Optimisation of bronchoalveolar lavage fluid preparation for mononuclear cell isolation and cytologic evaluation in free-ranging African elephants (Loxodonta africana).

Understanding immune responses to infectious diseases, such as tuberculosis (TB), is essential for developing diagnostic tests and studying disease progression. Although TB affects African savanna elephants (Loxodonta africana), few studies have investigated immune cells and function in this species, especially in the respiratory tract. Techniques for isolating immune cells from elephant bronchoalveolar lavage (BAL) samples have not been previously reported.
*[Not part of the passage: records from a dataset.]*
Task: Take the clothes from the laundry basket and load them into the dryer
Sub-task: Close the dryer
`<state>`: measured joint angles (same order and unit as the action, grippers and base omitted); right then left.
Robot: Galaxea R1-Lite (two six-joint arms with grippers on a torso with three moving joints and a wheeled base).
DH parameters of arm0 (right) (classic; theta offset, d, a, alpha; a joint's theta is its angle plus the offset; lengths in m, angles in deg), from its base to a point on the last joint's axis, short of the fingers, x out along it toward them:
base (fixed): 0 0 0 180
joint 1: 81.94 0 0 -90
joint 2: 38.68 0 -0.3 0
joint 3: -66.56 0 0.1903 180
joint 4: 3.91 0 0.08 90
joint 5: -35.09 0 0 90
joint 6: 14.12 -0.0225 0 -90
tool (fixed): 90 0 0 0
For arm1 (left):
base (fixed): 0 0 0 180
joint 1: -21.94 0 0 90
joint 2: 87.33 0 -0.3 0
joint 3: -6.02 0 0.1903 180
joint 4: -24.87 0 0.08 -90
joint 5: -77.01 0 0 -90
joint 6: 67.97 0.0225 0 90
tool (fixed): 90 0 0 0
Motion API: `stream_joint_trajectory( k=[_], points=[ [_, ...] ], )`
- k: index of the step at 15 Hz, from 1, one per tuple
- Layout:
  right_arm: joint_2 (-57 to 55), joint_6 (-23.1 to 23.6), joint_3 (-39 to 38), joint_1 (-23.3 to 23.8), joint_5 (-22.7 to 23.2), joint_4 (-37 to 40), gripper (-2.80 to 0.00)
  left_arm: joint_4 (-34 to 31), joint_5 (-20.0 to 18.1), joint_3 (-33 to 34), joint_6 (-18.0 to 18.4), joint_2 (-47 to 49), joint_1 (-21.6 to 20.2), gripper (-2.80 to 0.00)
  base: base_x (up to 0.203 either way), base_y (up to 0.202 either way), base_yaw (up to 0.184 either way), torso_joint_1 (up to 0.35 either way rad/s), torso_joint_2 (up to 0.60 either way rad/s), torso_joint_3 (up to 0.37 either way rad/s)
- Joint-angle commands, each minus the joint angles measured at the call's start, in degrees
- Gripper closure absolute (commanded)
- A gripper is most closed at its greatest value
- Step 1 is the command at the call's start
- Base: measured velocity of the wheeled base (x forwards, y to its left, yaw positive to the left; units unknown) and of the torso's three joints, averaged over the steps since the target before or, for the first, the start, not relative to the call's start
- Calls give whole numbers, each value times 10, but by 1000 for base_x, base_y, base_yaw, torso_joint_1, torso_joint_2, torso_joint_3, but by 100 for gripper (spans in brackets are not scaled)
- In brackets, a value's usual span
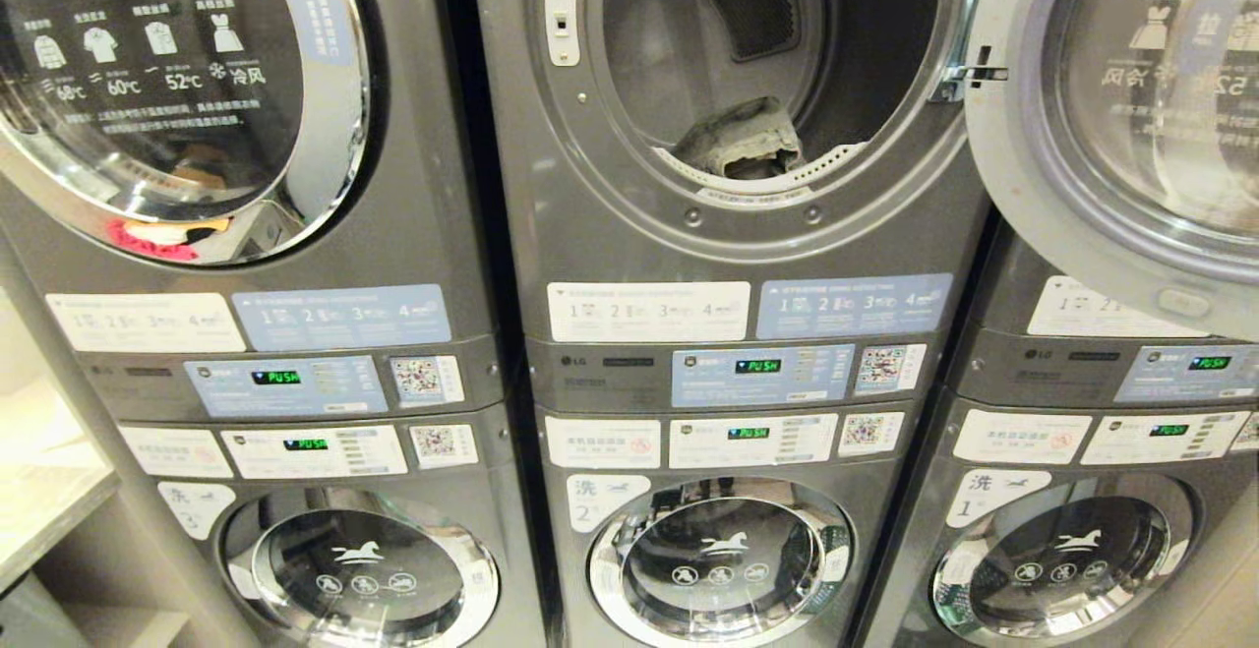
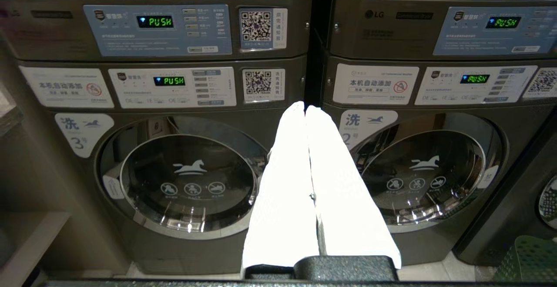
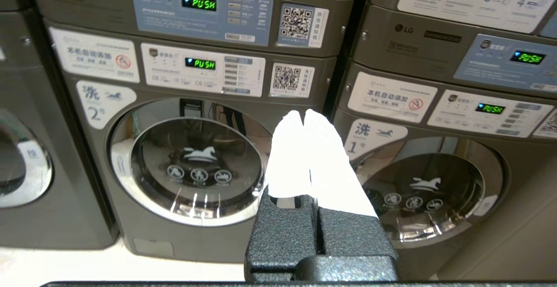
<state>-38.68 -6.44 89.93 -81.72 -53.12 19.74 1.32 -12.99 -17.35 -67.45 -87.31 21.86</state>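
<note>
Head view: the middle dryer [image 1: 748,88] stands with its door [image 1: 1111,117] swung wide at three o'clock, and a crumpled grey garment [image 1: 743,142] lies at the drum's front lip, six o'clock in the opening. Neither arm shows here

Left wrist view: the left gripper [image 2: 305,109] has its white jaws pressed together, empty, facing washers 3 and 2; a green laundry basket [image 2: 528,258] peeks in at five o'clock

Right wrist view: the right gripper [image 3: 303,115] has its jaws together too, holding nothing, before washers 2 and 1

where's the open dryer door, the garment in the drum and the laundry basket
open dryer door [image 1: 1131,127]: head view, on its glass window
garment [image 1: 743,142]: head view, middle of the grey bundle
laundry basket [image 2: 528,258]: left wrist view, on its green mesh wall
</note>
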Motion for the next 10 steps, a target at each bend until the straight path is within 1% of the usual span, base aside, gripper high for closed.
stream_joint_trajectory(
  k=[1, 2, 3, 6, 8, 9, 10],
  points=[
    [-1, -2, 0, 0, 1, 0, 0, 0, 0, 1, 0, 0, 0, 0, -193, 0, 0, 2, 0, 0],
    [-1, -5, 0, 0, 2, 0, 0, 0, 0, 1, 0, 0, 0, 0, -161, 0, 1, 2, 2, 2],
    [-1, -5, 0, 0, 1, 0, 0, 0, 0, 1, -1, 0, 0, 0, -70, 0, -6, -3, -12, 3],
    [-1, 1, 0, 0, 5, 0, 0, 0, 1, 1, -1, 0, 0, 0, 0, 0, 0, 9, 1, -4],
    [-1, 3, 0, 0, -1, -2, 0, 0, 1, 1, -1, 0, 0, 0, 0, 0, 0, 0, 0, 0],
    [-2, 11, 20, 0, -2, 0, 0, 0, 1, 1, -1, 0, 0, 0, 0, 0, 0, 0, 0, 0],
    [-11, 23, 58, 0, -3, 10, 0, 0, 1, 1, -1, 0, 0, 0, 0, 0, 0, 0, 0, 0]
  ],
)
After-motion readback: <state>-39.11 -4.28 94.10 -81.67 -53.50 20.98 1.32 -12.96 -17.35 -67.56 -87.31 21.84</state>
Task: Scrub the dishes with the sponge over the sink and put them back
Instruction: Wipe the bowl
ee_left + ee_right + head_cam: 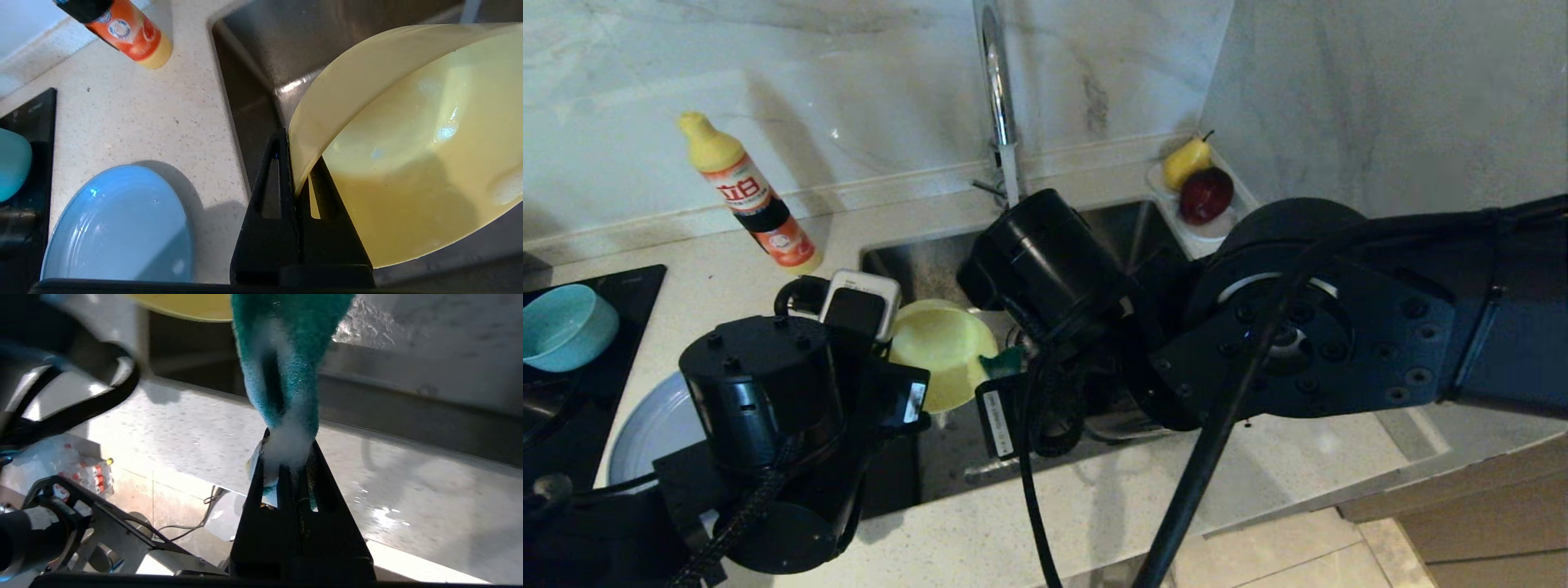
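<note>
Scrubbing is under way: the left end effector point(300, 179) pinches the yellow bowl's point(412, 155) rim above the sink point(947, 457). The right end effector point(288, 469), pinching the soapy sponge point(286, 355) just beside it, must next rub inside.

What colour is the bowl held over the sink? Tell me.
Pale yellow bowl; clearest in the left wrist view.
</note>
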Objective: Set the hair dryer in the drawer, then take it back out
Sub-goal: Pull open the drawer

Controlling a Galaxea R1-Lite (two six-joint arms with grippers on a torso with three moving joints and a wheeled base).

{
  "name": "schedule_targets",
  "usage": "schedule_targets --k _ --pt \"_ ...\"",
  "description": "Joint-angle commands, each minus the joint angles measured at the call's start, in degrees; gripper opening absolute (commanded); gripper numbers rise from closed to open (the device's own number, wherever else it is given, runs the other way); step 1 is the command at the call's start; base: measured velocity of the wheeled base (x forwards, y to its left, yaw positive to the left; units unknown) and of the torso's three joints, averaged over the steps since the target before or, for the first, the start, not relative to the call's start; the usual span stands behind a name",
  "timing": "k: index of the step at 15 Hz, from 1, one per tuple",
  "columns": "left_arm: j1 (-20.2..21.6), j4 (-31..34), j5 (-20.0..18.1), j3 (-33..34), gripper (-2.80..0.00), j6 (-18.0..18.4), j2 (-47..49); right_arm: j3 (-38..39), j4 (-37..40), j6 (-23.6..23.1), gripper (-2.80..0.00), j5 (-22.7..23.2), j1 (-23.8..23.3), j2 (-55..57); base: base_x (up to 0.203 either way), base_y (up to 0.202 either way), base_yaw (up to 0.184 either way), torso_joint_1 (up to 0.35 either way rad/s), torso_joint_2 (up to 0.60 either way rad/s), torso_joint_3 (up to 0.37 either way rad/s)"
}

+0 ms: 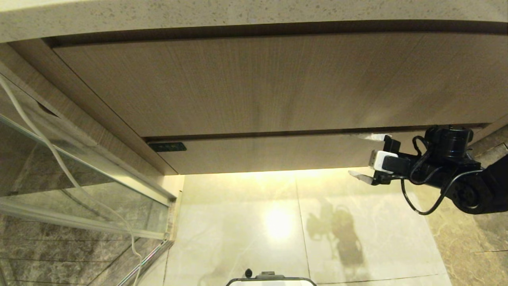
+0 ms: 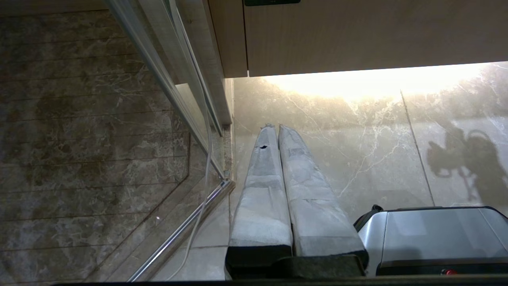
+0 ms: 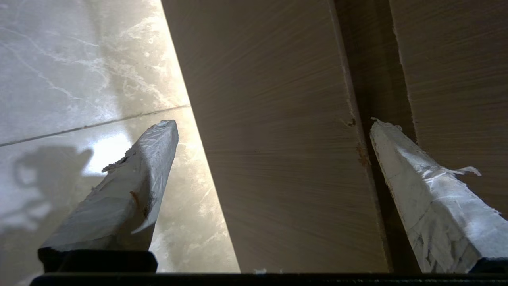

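Drawer point(image 1: 278, 157): head view, narrow strip front shut under the taller front panel point(image 1: 258, 83); hair dryer in no view.
Right hand point(image 1: 363, 159): reaches in level from the right, fingers spread above and below the strip's right end.
Left wrist view: left hand point(image 2: 278, 129) pressed together, over the floor point(image 2: 357, 139).
Right wrist view: fingertips point(image 3: 158, 135) straddle the strip, one at the gap above.

The right gripper point(image 1: 367, 158) sits at the right end of the drawer point(image 1: 270, 153) front strip, one finger above it at the seam under the tall front panel point(image 1: 258, 83), the other below it over the floor point(image 1: 297, 226). Countertop point(image 1: 198, 16) lies above.
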Motion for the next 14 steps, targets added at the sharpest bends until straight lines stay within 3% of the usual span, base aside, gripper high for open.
schedule_targets --k 1,6,14 --pt "0.0 0.0 0.0 0.0 -2.80 0.0 0.0 -1.2 -0.3 -0.4 0.00 0.2 0.1 1.0 0.000 0.000 0.000 0.000 0.00 0.000" --pt "0.0 0.0 0.0 0.0 -2.80 0.0 0.0 -6.0 -0.2 0.2 0.00 -1.5 0.1 3.8 0.000 0.000 0.000 0.000 0.00 0.000" --pt "0.0 0.0 0.0 0.0 -2.80 0.0 0.0 -6.9 0.2 0.8 0.00 -4.1 0.2 5.4 0.000 0.000 0.000 0.000 0.00 0.000"
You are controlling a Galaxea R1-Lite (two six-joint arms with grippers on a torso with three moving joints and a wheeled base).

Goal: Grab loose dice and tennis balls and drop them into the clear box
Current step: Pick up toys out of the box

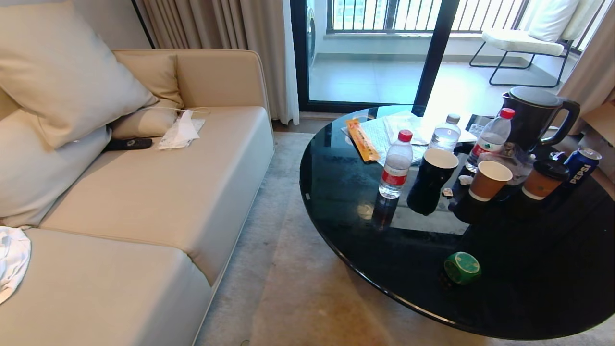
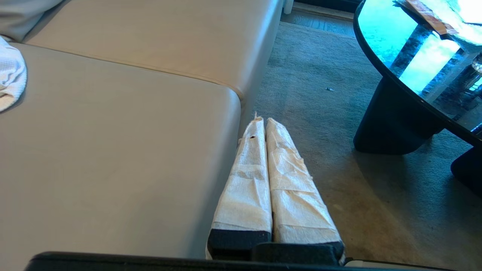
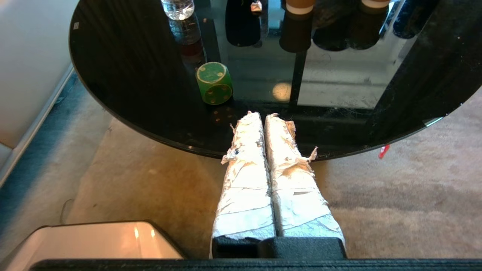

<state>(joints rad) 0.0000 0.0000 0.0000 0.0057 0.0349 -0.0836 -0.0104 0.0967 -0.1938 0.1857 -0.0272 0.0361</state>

Therefore, this study aimed to develop and optimise a protocol to isolate and characterise alveolar cell types in BAL fluid collected from free-ranging, African savanna elephants. The optimised protocol incorporated a mucin digestion step, filtration, Ficoll gradient separation and wash steps to remove contaminants and successfully isolate viable populations of alveolar mononuclear cells. The isolated cells were stained with Rapi-Diff and microscopically examined to differentiate and characterise each cell type present. Cells isolated from healthy African elephant BAL samples, using this method, were predominantly alveolar macrophages (92.5 - 100.0 %) followed by lymphocytes (0.0 - 6.0 %), neutrophils (0.0 - 3.0 %) and eosinophils (0.0 - 1.0 %). This study provides the first optimised protocol for the isolation of alveolar mononuclear cells for future investigations into local immune responses to respiratory diseases such as tuberculosis.